The reply should hold only the lines from the one with "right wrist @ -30" to the one with "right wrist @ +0", both ends kept, exactly as they appear below, without any pictures.

─── Exercise data ───

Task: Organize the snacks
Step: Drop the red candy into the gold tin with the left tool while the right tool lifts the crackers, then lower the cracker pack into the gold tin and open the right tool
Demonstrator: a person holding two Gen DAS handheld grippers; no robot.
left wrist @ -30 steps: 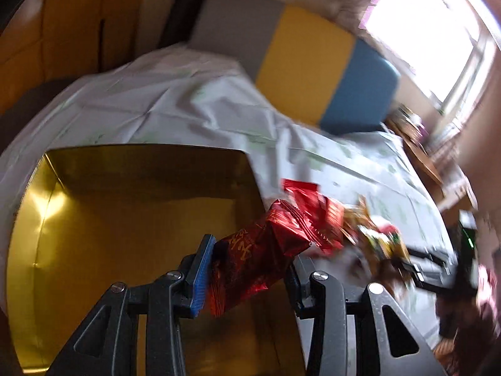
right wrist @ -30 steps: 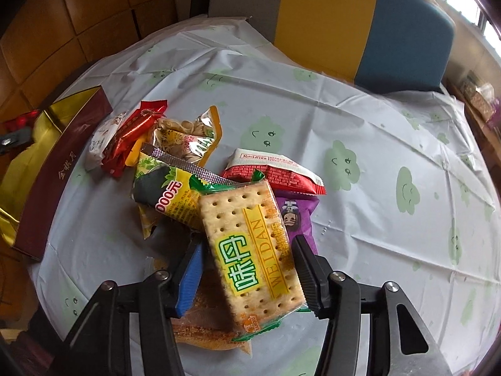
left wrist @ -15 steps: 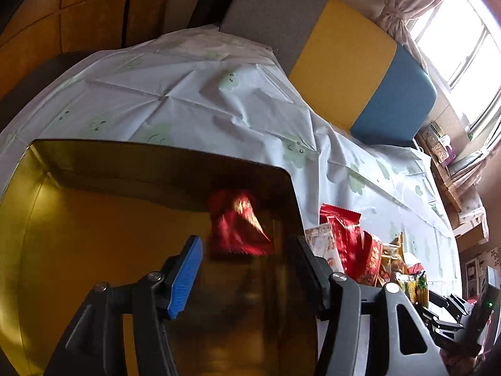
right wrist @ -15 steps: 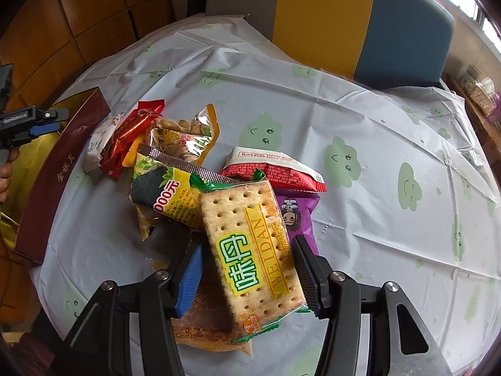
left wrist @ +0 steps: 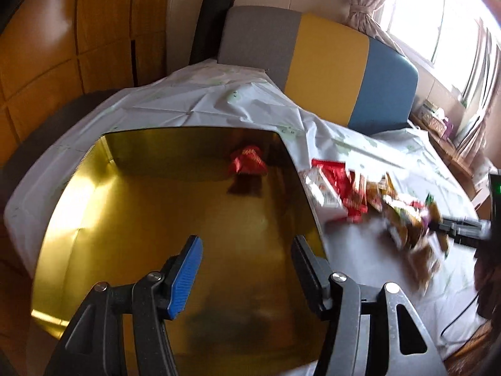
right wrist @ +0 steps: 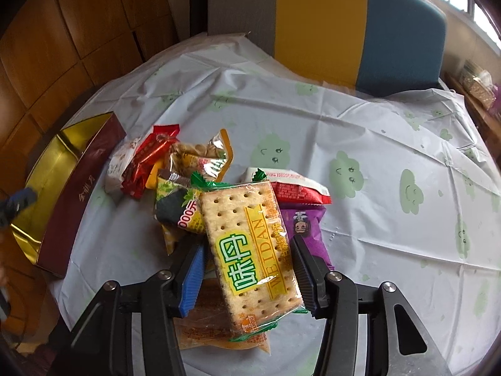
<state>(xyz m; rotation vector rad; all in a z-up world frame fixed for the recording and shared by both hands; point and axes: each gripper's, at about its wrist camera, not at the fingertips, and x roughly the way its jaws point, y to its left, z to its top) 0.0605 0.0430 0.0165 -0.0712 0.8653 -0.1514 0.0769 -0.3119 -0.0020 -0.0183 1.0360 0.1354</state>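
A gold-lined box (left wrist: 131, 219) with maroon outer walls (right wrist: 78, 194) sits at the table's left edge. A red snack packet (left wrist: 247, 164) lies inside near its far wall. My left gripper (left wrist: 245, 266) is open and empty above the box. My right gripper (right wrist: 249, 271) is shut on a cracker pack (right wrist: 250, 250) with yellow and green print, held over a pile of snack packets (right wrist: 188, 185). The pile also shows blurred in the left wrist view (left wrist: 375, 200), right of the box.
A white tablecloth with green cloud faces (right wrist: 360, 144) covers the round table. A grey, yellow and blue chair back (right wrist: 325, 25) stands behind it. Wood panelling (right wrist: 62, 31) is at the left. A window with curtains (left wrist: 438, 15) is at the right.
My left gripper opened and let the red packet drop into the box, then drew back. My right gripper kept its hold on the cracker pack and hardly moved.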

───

§ Answer space:
right wrist @ -30 steps: 
left wrist @ -15 steps: 
right wrist @ -15 steps: 
left wrist @ +0 steps: 
right wrist @ +0 steps: 

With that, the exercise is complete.